Spark provides two types of accumulators:

  1. Mutable — both read and written to by tasks.
  2. Immutable — can only be read by tasks

 

  • Mutable accumulators are used when we need to perform a count or sum operation on our data.

For example, if we want to count the number of records in our data, we can use a mutable accumulator to increment the counter for each record processed by our Spark application.

  • Immutable accumulators, on the other hand, are used when we need to track a value that is read-only.

For example, if we want to calculate the average value of a dataset, we can use an immutable accumulator to calculate the sum of the values and the count of records processed by our Spark application.
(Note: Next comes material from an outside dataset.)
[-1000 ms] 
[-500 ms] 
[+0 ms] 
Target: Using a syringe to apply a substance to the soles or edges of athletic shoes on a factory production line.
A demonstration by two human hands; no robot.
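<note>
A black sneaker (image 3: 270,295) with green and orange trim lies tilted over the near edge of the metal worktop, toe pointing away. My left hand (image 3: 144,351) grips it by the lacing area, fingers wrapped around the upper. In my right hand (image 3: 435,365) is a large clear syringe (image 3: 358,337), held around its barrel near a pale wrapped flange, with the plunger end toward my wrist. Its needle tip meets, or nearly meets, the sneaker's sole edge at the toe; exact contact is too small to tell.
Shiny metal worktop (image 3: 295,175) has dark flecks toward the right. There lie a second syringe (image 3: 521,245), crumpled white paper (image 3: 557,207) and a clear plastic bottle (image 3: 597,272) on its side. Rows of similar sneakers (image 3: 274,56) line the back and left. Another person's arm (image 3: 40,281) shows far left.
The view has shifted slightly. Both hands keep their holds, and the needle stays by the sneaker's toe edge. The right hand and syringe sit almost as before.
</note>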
Once the calculation is complete, we can read the final average value from the accumulator.

Advantages of an Accumulator

The same results can get by the aggregation functions such as count and sum. But these aggregations are introduced another shuffle exchange to the solution. This is not good for the performance of the application. To avoid this kind of performance degradation factor from the application it’s recommended to use accumulators.

How to Use Accumulators in Spark Applications

To use accumulators in a Spark application, we need to first create an accumulator object and then use it in our tasks. Here is an example of creating and using a mutable accumulator:

from pyspark import SparkContext, SparkConf

conf = SparkConf().setAppName("Accumulator Example")
sc = SparkContext(conf=conf)

sum_acc = sc.accumulator(0)

def process_data(data):
global sum_acc
sum_acc += data

data = [1, 2, 3, 4, 5]
rdd = sc.parallelize(data)
rdd.foreach(process_data)

print("Sum of data: ", sum_acc.value)

In this example, we create a mutable accumulator object called sum_acc and initialize it to 0. We then define a function called process_data which takes in a data element and adds it to the accumulator. Finally, we create an RDD from the data and call the foreach function on it with the process_data function passed as an argument. This causes each element in the RDD to be processed by the process_data function, which adds it to the accumulator. Finally, we print the value of the accumulator.
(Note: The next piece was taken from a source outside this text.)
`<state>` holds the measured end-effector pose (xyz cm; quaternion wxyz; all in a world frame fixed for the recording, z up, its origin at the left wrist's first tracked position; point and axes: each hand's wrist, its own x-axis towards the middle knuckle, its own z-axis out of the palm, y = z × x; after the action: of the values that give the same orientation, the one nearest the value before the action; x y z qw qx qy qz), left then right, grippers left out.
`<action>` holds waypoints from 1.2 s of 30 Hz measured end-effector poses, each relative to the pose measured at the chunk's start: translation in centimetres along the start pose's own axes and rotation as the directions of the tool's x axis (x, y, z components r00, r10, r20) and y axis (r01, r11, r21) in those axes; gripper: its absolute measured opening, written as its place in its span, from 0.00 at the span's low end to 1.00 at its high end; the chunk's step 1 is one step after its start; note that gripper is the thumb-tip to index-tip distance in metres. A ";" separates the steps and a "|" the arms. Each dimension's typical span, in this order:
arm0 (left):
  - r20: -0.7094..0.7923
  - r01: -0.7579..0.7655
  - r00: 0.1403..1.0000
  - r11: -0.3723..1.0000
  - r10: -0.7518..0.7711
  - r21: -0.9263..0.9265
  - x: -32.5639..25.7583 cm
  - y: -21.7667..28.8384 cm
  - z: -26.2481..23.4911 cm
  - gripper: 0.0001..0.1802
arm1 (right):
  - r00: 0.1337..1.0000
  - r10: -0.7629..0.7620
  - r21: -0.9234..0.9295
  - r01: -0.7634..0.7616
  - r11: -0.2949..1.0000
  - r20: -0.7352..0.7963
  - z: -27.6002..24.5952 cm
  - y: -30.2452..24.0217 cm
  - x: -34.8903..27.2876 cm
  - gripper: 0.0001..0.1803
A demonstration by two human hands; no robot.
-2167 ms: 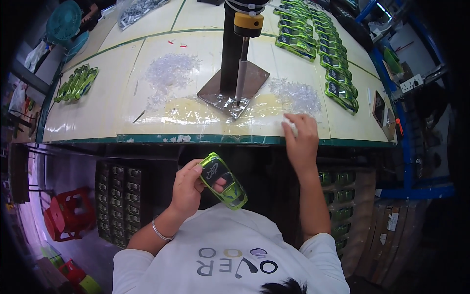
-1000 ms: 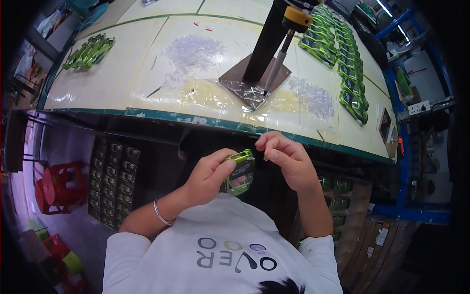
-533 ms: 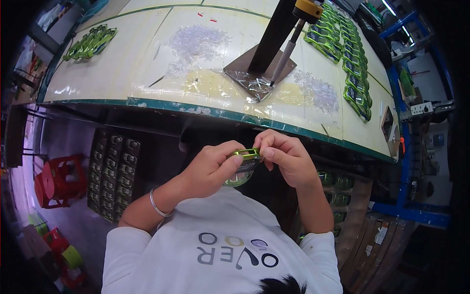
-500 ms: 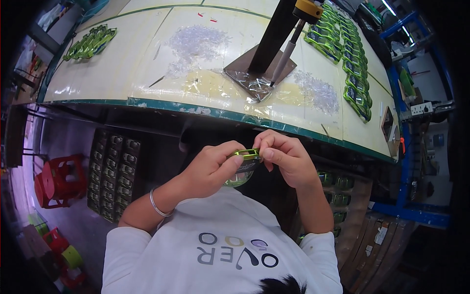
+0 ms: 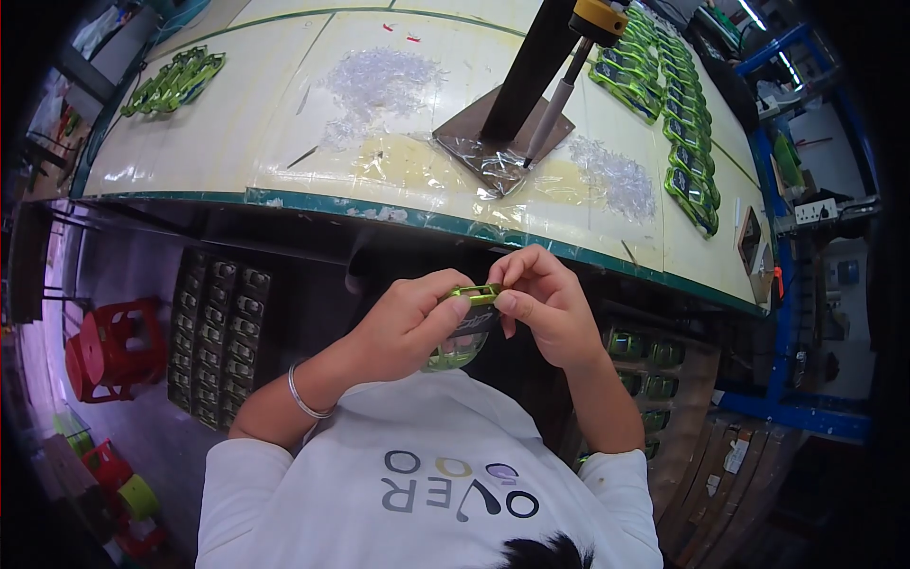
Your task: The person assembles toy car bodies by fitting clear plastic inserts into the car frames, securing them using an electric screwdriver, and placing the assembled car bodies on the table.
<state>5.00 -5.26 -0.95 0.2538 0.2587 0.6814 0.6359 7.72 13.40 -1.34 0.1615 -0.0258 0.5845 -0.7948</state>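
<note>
Bench (image 5: 227, 156), 12 o'clock; black stand (image 5: 517, 81) on it. Between my left hand (image 5: 409, 318) and right hand (image 5: 547, 308): green case (image 5: 463, 349), 6 o'clock from stand. Left grip closed around it; right fingertips at its 2 o'clock corner, can't tell if pinching.

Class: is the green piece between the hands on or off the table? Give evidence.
Off. The left hand holds the green piece on the person's side of the table edge, with the right hand at its upper end.

Lime-green and black casing (image 5: 472, 325), cream tabletop (image 5: 218, 152), dark-green edging (image 5: 322, 208), red stool (image 5: 106, 346), white shirt (image 5: 417, 417)
</note>
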 end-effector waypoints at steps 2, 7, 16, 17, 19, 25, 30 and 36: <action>0.013 0.040 0.999 0.998 -0.039 -0.057 -0.1 0.1 0.0 0.12 | 1.000 -0.015 0.088 0.016 0.996 -0.015 -0.1 0.6 0.1 0.09; -0.066 -0.051 0.997 0.983 0.040 -0.177 0.4 -0.2 0.6 0.12 | 0.927 -0.311 -0.226 0.263 0.938 -0.211 0.9 2.8 -0.3 0.19; 0.020 0.086 0.996 0.842 -0.089 -0.533 0.4 -0.9 0.5 0.28 | 0.662 -0.710 -0.833 0.516 0.197 0.242 1.6 5.0 -0.3 0.37; 0.021 0.086 0.996 0.842 -0.088 -0.532 0.3 -1.1 0.4 0.28 | 0.660 -0.711 -0.822 0.529 0.211 0.242 1.7 4.8 -0.4 0.34; -0.175 -0.085 0.983 0.987 0.061 -0.134 0.2 -1.5 0.1 0.37 | 0.642 -0.718 -0.798 0.566 0.207 0.269 1.5 4.7 -0.5 0.33; 0.013 -0.432 0.901 0.890 0.434 0.144 1.8 -1.7 -1.1 0.36 | 0.587 -0.750 -0.666 0.695 0.271 0.306 1.6 5.2 -0.6 0.30; 0.055 -0.143 0.976 0.815 0.209 -0.561 2.6 -4.2 0.3 0.45 | 0.931 -0.319 0.278 0.359 0.891 -0.179 3.6 4.4 -2.2 0.36; 0.055 -0.033 0.994 0.741 0.095 -0.671 3.6 -3.7 2.0 0.61 | 0.966 -0.100 0.656 0.236 0.717 -0.238 2.5 2.6 0.4 0.27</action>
<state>3.64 -1.58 -4.79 0.3366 0.2010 0.3873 0.8344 8.53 10.33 -3.04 0.0315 0.0561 0.2612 -0.9631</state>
This accumulator variable is maintained at the driver. Because of no need to collect from anywhere else. Always live on the driver. All the tasks will increment the value of this accumulator using internal communication with the driver.

Where to use Spark Accumulators

Technically we can use apache spark in two places,

  1. Within the Transformations — ie. “withcolumn” functions
  2. Within the Actions

 

Due to the guaranteed accuracy of the results, it’s always recommended to use accumulators inside the actions instead of transformations.

  • Spark tasks are failed for varieties of reasons and it keeps retrying on different workers to make it a success. This will create duplicate tasks. When the task is running multiple times on the same data it will increase the accumulator multiple times and destroy the counter.
  • But when incrementing the accumulator inside an action spark guarantees accurate results.

Conclusion

Accumulators are an important feature of Apache Spark that allows us to perform distributed calculations on large datasets. They provide a simple and efficient way of accumulating data across multiple tasks in a distributed system. By using accumulators in our Spark applications, we can perform complex calculations on large datasets with ease.

In conclusion, accumulators are a powerful tool for data scientists and engineers who work with large datasets and need to perform complex calculations. If you’re new to Spark, be sure to explore the many other features that Spark has to offer, such as ingestion through structured streaming, performance tuning, and advanced concepts. With the help of accumulators, you can make the most of Spark’s distributed computing capabilities and tackle even the largest datasets with ease.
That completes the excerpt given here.